Cette préquelle raconte l'histoire d'Andrew Ryan, riche et génial entrepreneur multi-millionnaire qui contemple les affres de la Seconde Guerre mondiale du sommet de sa tour à New-York. La fin de la guerre, marquée par les bombes nucléaires au Japon et le début de la guerre froide, le pousse à concrétiser une utopie : créer une cité sous-marine qui sera l'écrin d'une société dispensée de toute barrière politique, rejetant le communisme de l'URSS et l'Etat-providence des USA (avec leur censure religieuse ou bioéthique) afin de laisser la science prospérer. Le livre suit ainsi le projet de sa création jusqu'à ses premières années s'attachant à plusieurs personnages. D'abord Ryan évidemment, mais aussi l'ingénieur-structure Bill McDonagh et le profiteur Frank Fontaine (qui se verrait bien calife à la place du calife). On peut également citer la scientifique formée dans les camps nazis, Brigid Tennenbaum, le responsable de la sécurité Wallace ou la psychiatre Sophia Lamb. Sans oublier d'autres protagonistes que les joueurs connaissent bien : l'artiste dérangé Sander Cohen, le chirurgien esthétique trop perfectionniste Steinman et d'autres dont on vous laisse la surprise de la découverte.
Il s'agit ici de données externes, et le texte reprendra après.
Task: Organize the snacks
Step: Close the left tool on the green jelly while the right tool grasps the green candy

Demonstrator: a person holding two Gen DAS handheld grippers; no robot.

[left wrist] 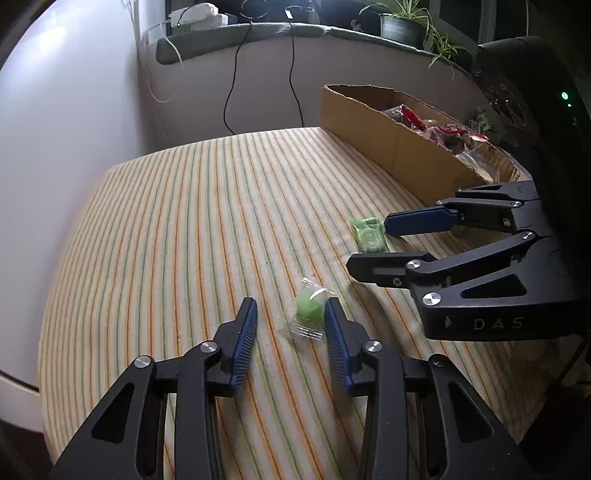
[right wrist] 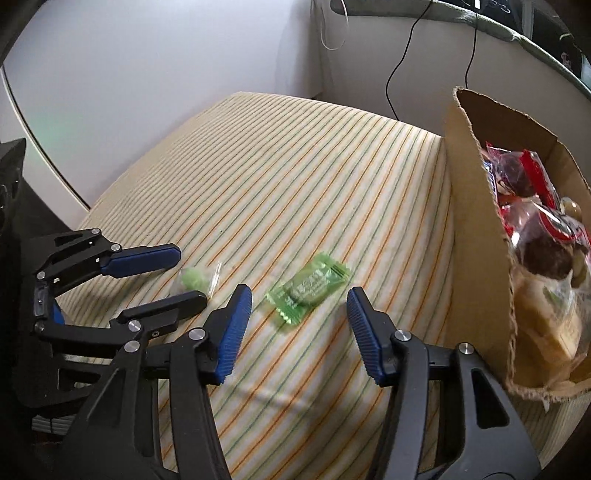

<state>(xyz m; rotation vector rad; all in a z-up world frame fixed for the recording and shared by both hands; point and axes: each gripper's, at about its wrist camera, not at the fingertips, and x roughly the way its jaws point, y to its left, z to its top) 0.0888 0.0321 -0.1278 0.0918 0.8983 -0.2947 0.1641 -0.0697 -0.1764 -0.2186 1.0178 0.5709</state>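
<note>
A round green candy in a clear wrapper lies on the striped tablecloth, just ahead of my open left gripper, close to its right finger. A flat green snack packet lies further right, between the fingers of my open right gripper. In the right wrist view the packet lies just ahead of the open right gripper, and the round candy sits between the fingers of the left gripper. A cardboard box holds several snacks.
The box stands along the table's right side, filled with red and clear snack bags. Behind the table are a wall, hanging black cables and a ledge with a potted plant. The table's left edge drops off near a white surface.
</note>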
Le roman de John Shirley est une réussit à plus d'un titre. Il est d'une part une adaptation intelligente d'un univers bien connu (qu'on prend une nouvelle fois plaisir à découvrir), et il sait d'autre part faire plaisir aux fans de Bioshock et de Bioshock 2 (en faisant admirablement la synthèse entre les deux, alors même que le second épisode n'était absolument pas prévu sous cette forme à la base). On apprécie vraiment de découvrir tous les protagonistes importants du jeu alors qu'ils ne sont, à la surface, que de simples citoyens rêvant d'un monde meilleur. On assiste à la construction et à l'inauguration de la cité, mais aussi au début de la fin... Les pièces du puzzle que l'on découvre dans le jeu se mettent en place devant nos yeux avec délice. John Shirley nous décrit de plus la construction et la chute de cette utopie avec ce regard pessimiste qu'avaient déjà les jeux sur les systèmes politiques et sur l'être humain en général...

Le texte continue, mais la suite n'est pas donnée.